If you own an older home, or if severe weather has damaged it, repairs become almost necessary. Many home repairs will actually save you money in the long run. But sometimes you may need to borrow money to make those repairs. There are many options to consider when financing your home improvement project. Home improvement loans offer many options, but if the cons outweigh the pros, there are other options you can consider.

Family and Friends

One source of money for home improvement projects is family and friends. They can be a good potential source for funds, especially if not making the repairs would cause further damage to your home and would then increase future repair costs. When borrowing money from family and friends, think about how much you need, how much you can pay back, and how long you would take to repay it. Then approach your family member with your plan, and explain why you need the money. Suggest writing an agreement, so that you both have a written record of how much your family member is lending you and so that the repayment terms are something you can both agreed with.

Home Improvement Loans

Home improvement loans have many advantages over cash and home equity lines of credit when it comes to financing your home improvement projects. They have low interest rates, especially if you opt for a secured home improvement loan. They also provide more flexibility when it comes to deciding how you want to spend the funds. Taking out a secured home improvement loan also gives you more options when it comes to lenders because they’re more willing to lend money to people who will provide security for the loan. You can also deduct the interest you pay on home improvement loan payments from your income taxes, as long as you’re using the funds to “substantially improve” your primary residence.
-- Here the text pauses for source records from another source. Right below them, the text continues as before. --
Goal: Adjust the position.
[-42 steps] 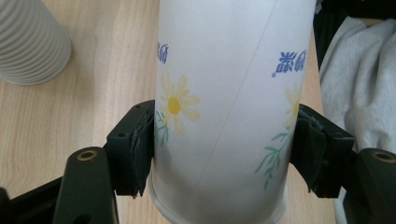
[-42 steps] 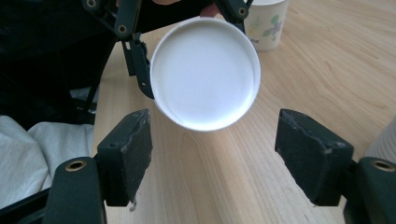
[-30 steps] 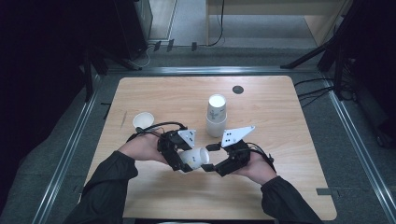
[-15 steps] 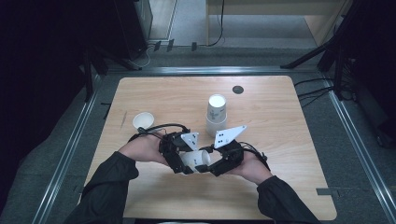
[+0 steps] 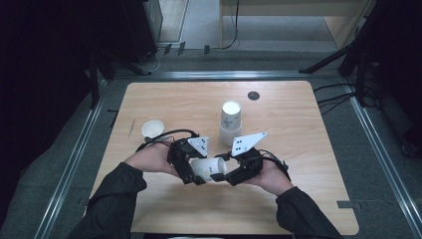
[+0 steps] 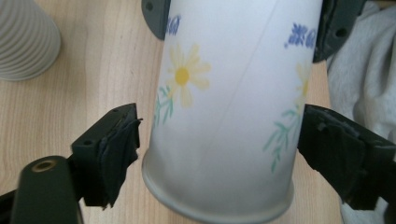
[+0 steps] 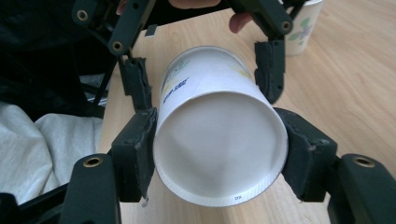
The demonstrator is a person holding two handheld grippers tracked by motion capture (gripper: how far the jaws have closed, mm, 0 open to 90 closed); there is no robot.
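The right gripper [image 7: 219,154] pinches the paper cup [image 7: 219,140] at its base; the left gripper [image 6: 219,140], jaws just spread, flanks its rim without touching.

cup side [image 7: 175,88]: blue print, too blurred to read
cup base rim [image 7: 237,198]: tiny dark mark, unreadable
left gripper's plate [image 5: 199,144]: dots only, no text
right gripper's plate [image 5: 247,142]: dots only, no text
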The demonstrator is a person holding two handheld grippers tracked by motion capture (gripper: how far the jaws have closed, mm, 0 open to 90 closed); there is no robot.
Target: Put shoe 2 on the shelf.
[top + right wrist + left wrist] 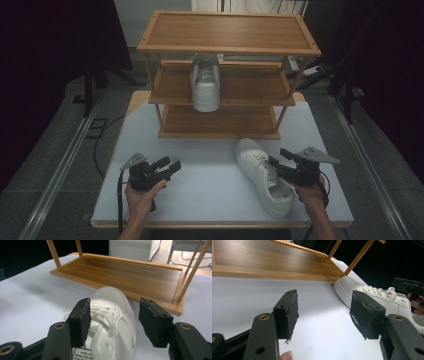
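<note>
A white sneaker (262,175) lies on the white table (200,175) in front of the wooden rack (225,75), toe toward the rack. My right gripper (280,157) hovers open just above its laced top; in the right gripper view the sneaker (112,317) sits between and beyond the two jaws, untouched. A second white sneaker (205,82) stands on the rack's middle shelf. My left gripper (169,165) is open over bare table at the left, holding nothing. The left gripper view shows the table sneaker (377,296) off to its right.
The three-tier rack takes up the back half of the table; its bottom shelf (125,275) lies bare right behind the sneaker's toe. Dark stands and floor rails flank the table on both sides.
</note>
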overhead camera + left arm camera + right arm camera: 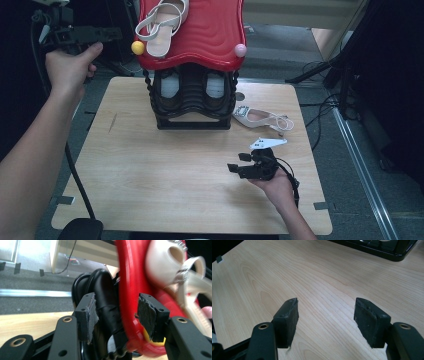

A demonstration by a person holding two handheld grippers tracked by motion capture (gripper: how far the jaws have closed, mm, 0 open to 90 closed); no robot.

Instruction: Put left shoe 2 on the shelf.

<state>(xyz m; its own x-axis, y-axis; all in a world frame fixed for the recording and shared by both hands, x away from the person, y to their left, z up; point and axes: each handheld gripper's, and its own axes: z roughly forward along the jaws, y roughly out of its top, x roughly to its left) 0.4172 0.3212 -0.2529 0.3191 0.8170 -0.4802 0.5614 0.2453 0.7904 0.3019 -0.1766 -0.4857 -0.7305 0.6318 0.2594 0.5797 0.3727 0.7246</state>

Home Equity Line of Credit (HELOC)

Home equity lines of credit allow you to take on a loan based on your home’s value to make improvements. This isn’t a straightforward loan; instead, you’re getting a line of credit that’s worth as much as 80 percent of the value of your home, minus the amount of your home loan. These loans have a draw period and a repayment period. For the first 10 years, you can spend the money in your line of credit. Payments you make cover mostly interest and a little bit of the principal on the outstanding balance. For the next 15 years, you’ll make larger payments on the line of credit that include more principal.

These are just a few options available to you for making improvements to your home, but there are others. When deciding what option to take, consider how much you’ve paid off on your home, its value, how much you’re willing to pay every month to pay off your obligation, and how much the needed improvements will increase your home’s value. This should help to guide your decision on the best loan type for you.